Salah satu lokasi yang menjadi sasaran termasuk adalah Desa Peniwen, yang pada waktu itu memiliki Rumah Sakit (Panti Husada; sekarang menjadi SD) yang dikelola oleh gereja. Dugaan KNIL, tempat itu menjadi markas dari tentara dan para warga pejuang. Maka serangan ‘brutal’ pun dilakukan di sana.

Tidak saja plang papan nama, isi ruangan dan koleksi obat-obatan yang tersedia, diobrak-abrik. Pun demikian tindakan yang dilakukan KNIL kepada para tawanan, yang dalam hal ini kebanyakan petugas medisnya.

Aksi keji dilakukan dengan cara mengumpulkan mereka dan memisahkan pria dan wanitanya. Kelompok pria diborgol dengan tali kabel dulu sebelum dibunuh bersamaan (dijajar di tembok RS). Sedangkan bagi yang wanita dibiarkan hidup tapi tentara melakukan pemerkosaan kepada mereka.

***

Dalam catatan lain, sebetulnya pada 16 Januari 1949, kali pertama  pasukan Belanda itu datang. Mereka menangkap, menganiaya warga, dan membunuh anggota Corp Polisi Militer. Kedatangan kedua terjadi pada 31 Januari 1949, kali ini sasaran amuk kepada sang kepala desa, Arjo Wibowo.

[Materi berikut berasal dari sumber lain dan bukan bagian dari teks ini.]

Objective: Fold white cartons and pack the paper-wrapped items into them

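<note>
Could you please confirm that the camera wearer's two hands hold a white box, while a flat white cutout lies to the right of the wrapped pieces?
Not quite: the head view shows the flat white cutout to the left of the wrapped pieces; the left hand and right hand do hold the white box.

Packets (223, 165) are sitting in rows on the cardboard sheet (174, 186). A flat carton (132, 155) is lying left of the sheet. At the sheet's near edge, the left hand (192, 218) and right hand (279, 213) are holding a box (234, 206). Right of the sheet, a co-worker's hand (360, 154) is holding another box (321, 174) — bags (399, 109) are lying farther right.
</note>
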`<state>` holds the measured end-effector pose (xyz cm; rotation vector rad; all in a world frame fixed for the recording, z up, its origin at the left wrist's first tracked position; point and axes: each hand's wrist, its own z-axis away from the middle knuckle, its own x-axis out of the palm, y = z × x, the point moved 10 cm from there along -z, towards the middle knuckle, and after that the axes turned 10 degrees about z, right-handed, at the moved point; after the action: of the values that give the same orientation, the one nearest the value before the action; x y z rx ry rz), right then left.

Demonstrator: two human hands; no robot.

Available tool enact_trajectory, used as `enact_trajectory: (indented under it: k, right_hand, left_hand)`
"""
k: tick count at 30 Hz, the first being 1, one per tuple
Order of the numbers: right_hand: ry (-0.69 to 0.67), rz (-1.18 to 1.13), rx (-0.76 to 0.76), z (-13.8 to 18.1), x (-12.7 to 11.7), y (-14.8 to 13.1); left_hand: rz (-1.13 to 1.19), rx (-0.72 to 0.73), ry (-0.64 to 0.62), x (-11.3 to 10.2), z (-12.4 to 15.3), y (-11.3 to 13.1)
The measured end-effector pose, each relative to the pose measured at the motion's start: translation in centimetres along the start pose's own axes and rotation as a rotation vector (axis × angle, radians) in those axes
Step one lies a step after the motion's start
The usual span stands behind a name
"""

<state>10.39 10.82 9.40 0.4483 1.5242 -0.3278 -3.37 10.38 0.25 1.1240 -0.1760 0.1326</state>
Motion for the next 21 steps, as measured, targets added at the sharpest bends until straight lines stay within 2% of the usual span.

Hingga puncaknya yang terjadi pada  19 Februari 1949 itu. Satuan militer Belanda yang diperkirakan berjumlah satu kompi menyerang Desa Peniwen. Karena tidak menemukan pasukan gerilya yang dimaksud sama sekali, mereka kemudian melampiaskan amarah kepada para anggota PMR, serta pasien yang juga merupakan anggota Brigade 16 Kawi Selatan.

Aksi kekerasan ini tentu saja mendapar protes keras. Secara internal, GKJW Peniwen melalui Ds. Martodipuro (Ds. = Dominus, pendeta), lalu mengirimkan surat pengaduan kepada sinode (pusat lembaga keagamaan) yang berada berada di kota Malang itu. Surat itu lalu diteruskan WCC (dewan gereja dunia). Lalu mereka mengutus 5 wakilnya untuk mengecek kebenarannya. Setelah tiga bulan bekerja untuk mencocokkan data dan mencari kebenaran fakta, didapati kesimpulan ternyata terbukti benar laporan tersebut.

***

Cerita versi lain, kabar terkait peristiwa berdarah di Desa Peniwen ini juga disampaikan kepada komandan tertinggi militer Jawa Timur dan terdengar hingga Negeri Belanda. Banyak media Belanda yang kemudian membahas seputar peristiwa berdarah di Peniwen tersebut. Protes dari kalangan parlemen pun bermunculan.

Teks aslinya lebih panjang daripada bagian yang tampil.